The Turkish state agency that monitors and sanctions radio and television broadcasts deliberately singles out independent media for fines and other penalties, a new report suggests.
New research published by the independent online newspaper T24 says Turkey’s Radio and Television Supreme Council, RTUK, the state agency that monitors and sanctions radio and television broadcasts, is deliberately targeting independent media outlets with financial and other penalties to silence them.
“Tele 1 was fined for the same reasons as other media houses. RTUK penalises media houses that report the truth and do journalism. They want us to stop reporting,” Murat Taylan, General Coordinator at Tele 1 TV, told BIRN.
Taylan added that RTUK has become a government mechanism to control Turkey’s remaining independent media.
“We report on poverty, corruption, bans, rights and freedoms, which the government does not want us to report on. These fines will not change our editorial policy – but we have to share a part of our budget for fines, instead of improving our coverage and reports,” Taylan added.
It is calculated that RTUK has this year alone fined media outlets 92 times, with a total of 27 million Turkish lira, equal to 1.8 million euros; also, most of the fines were imposed on independent TV channels; 52 per cent of them on one channell, FOX TV, Turkey’s most watched TV channel.
RTUK has sanctioned news channels 57 times, and again, imposed most of the sanctions on independent and critically oriented media.
Of that number, 19 sanctions were imposed on Halk TV, 18 on Tele 1 and eight on KRT TV.
The pro-government A Haber news channel, by comparison, was fined once, after a court order because of a slander case.

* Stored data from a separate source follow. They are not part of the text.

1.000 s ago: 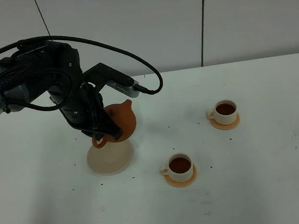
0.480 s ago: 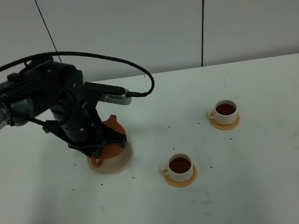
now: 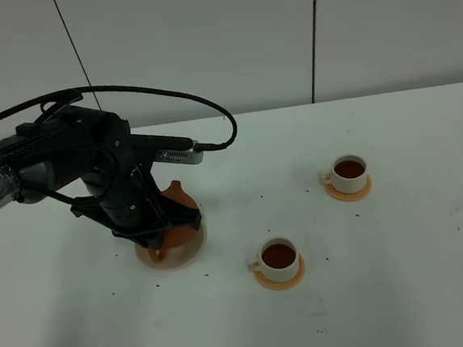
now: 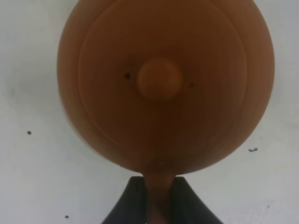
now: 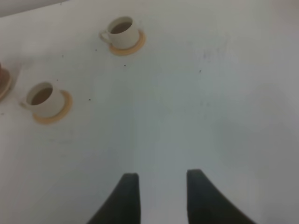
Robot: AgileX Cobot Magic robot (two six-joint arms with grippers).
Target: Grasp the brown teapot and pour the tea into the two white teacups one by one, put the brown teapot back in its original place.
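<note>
Return step is in hand: left end effector [image 4: 158, 205] is clamped on the loop handle of the squat terracotta-brown clay teapot [image 3: 172, 213], seated on the pale beige round saucer [image 3: 191, 248]; both small white teacups [image 3: 278, 256] look filled, so release and withdrawal come next.

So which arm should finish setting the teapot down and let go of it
Left. The left gripper is shut on the brown teapot's handle, holding it at the beige saucer. The right gripper hangs open over bare table, holding nothing, well away from the pot. Both white teacups look filled.
</note>
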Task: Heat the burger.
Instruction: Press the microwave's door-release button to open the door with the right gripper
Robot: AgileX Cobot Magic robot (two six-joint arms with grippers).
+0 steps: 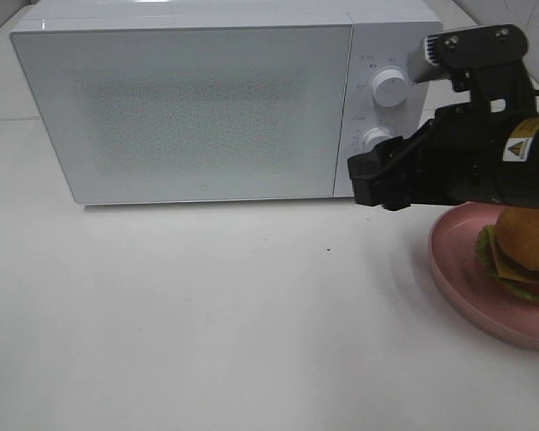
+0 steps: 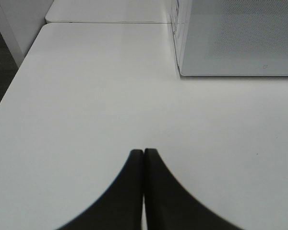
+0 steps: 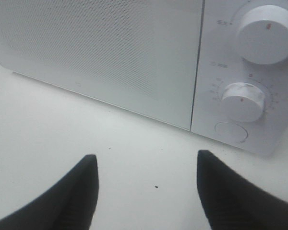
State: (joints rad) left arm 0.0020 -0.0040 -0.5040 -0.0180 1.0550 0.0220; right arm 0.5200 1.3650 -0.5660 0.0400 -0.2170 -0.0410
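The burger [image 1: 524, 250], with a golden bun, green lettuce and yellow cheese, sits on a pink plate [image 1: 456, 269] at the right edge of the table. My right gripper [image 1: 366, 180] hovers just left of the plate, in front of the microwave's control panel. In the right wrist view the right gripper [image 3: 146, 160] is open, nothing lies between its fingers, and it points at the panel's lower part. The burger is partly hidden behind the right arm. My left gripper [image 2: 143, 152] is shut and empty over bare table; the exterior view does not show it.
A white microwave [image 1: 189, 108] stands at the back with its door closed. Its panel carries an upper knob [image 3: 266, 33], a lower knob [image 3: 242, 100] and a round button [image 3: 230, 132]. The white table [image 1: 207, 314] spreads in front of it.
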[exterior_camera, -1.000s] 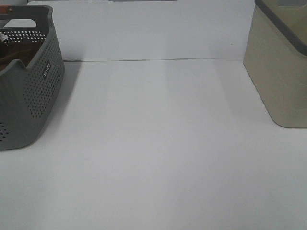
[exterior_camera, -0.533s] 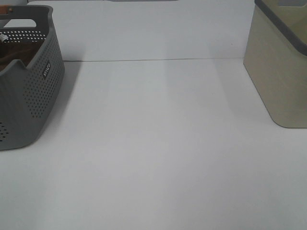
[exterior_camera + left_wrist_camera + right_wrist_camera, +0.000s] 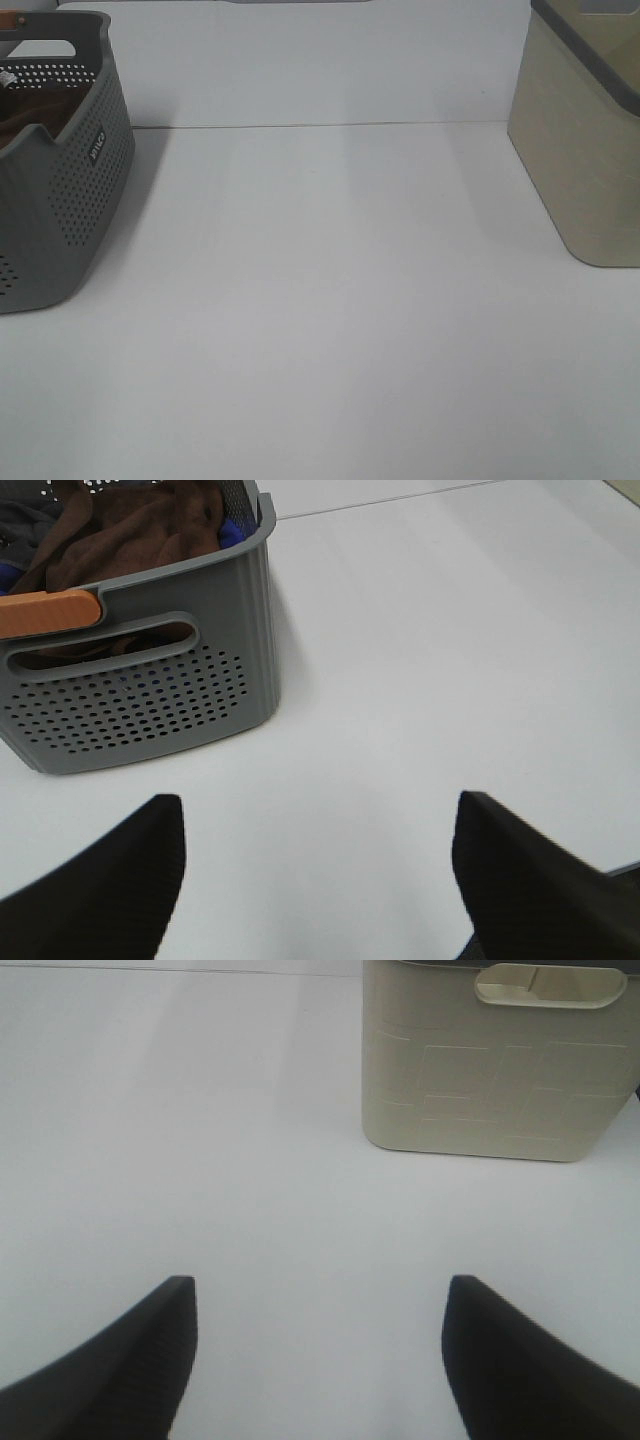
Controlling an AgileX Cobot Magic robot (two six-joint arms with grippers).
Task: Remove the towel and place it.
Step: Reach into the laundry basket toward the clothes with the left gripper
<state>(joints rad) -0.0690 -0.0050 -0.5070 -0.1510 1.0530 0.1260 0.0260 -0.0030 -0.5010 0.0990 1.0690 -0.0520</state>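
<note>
White table (image 3: 330, 300) across the high view, meeting a white wall (image 3: 300, 60) at the back. Grey perforated basket (image 3: 70, 200) at the left edge, partly cut by the frame, with an orange grip (image 3: 12, 20) on its far handle. Inside the basket, below the rim, a sliver of the brown towel (image 3: 45, 110). Well apart from the basket, on the opposite side of the table, a beige bin (image 3: 585, 150) with a dark rim, standing upright.

From the left wrist: left gripper (image 3: 315, 880) over the table near the basket's end wall, not touching it. Dark fingers (image 3: 100, 890) spread wide, nothing between them but white surface. Towel heaped and rumpled inside the basket, reaching about rim level. Beside it in the basket, a dark grey-blue cloth (image 3: 25, 520) and a bit of bright blue fabric (image 3: 232, 530) against the side wall. Orange grip capping the handle slot on the basket wall nearest the claw.

From the right wrist: right gripper (image 3: 315, 1355) also over the table, fingers (image 3: 110, 1360) held wide apart, gripping nothing. Ahead of the claw, the beige bin that stands across the table from the basket, a handle slot (image 3: 548, 985) near its top edge and faint rectangular panels pressed into its wall.
</note>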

“It is intended to put pressure on organisations that are followed, can form public opinion and, more importantly, can or do try to do journalism and broadcast using universal standards as much as possible,” Okan Konuralp, RTUK board member from the main opposition Republican People’s Party, CHP, told T24.
He added that the ultimate aim of the fines is to silence the independent media.

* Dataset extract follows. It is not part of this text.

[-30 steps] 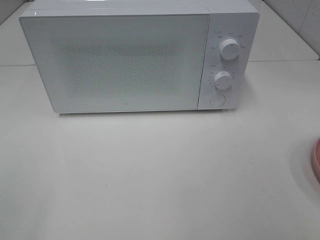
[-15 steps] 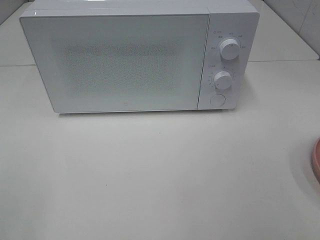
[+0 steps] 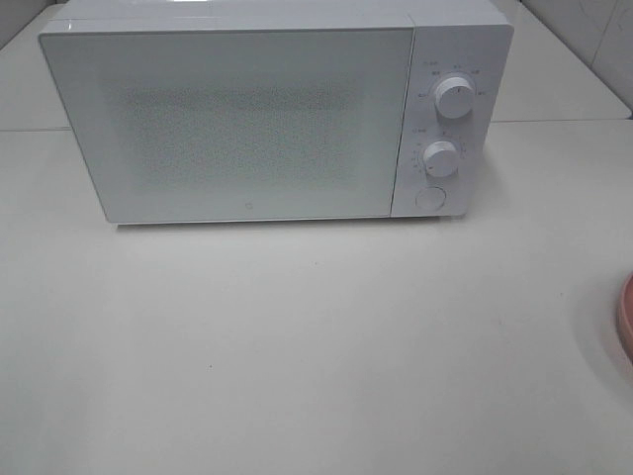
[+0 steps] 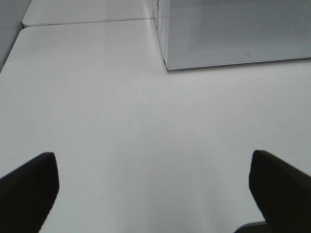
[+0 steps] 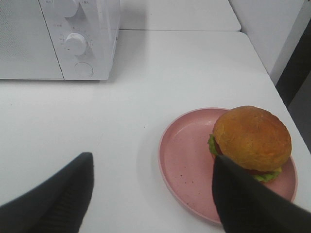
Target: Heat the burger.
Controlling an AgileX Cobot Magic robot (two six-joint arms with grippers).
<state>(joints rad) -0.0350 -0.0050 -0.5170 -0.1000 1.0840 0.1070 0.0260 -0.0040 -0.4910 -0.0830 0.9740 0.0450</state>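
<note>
Microwave (image 3: 277,114) sits at the back of the white counter (image 3: 297,346), door shut, two knobs (image 3: 453,97) and a round button (image 3: 430,198) on its right-hand panel. Neither arm shows in the high view; only a sliver of the pink plate (image 3: 626,317) pokes in at the right edge.

Burger (image 5: 251,138) sits on the plate (image 5: 187,160), off-centre toward the side away from the microwave, bun up, lettuce showing at the rim. Plate is well apart from the microwave, in front of it and to the right.

Right gripper (image 5: 150,194) hovers above the near edge of the plate, fingers (image 5: 63,194) spread, nothing between them (one finger overlaps the burger in the wrist view, contact can't be told).

Left gripper (image 4: 155,189) hangs over bare counter in front of the microwave's left corner, fingers (image 4: 29,187) spread wide, holding nothing.
</note>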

International rights groups have repeatedly accused the RTUK of going all out to punish independent media in Turkey, and of acting as a tool of the authoritarian government of President Recep Tayyip Erdogan.
Turkey ranked in 154th place out of 180 countries in 2020 in the latest press freedom index of watchdog organisation Reporters Without Borders, RSF, which classifies the Turkish government’s control over media outlets as high.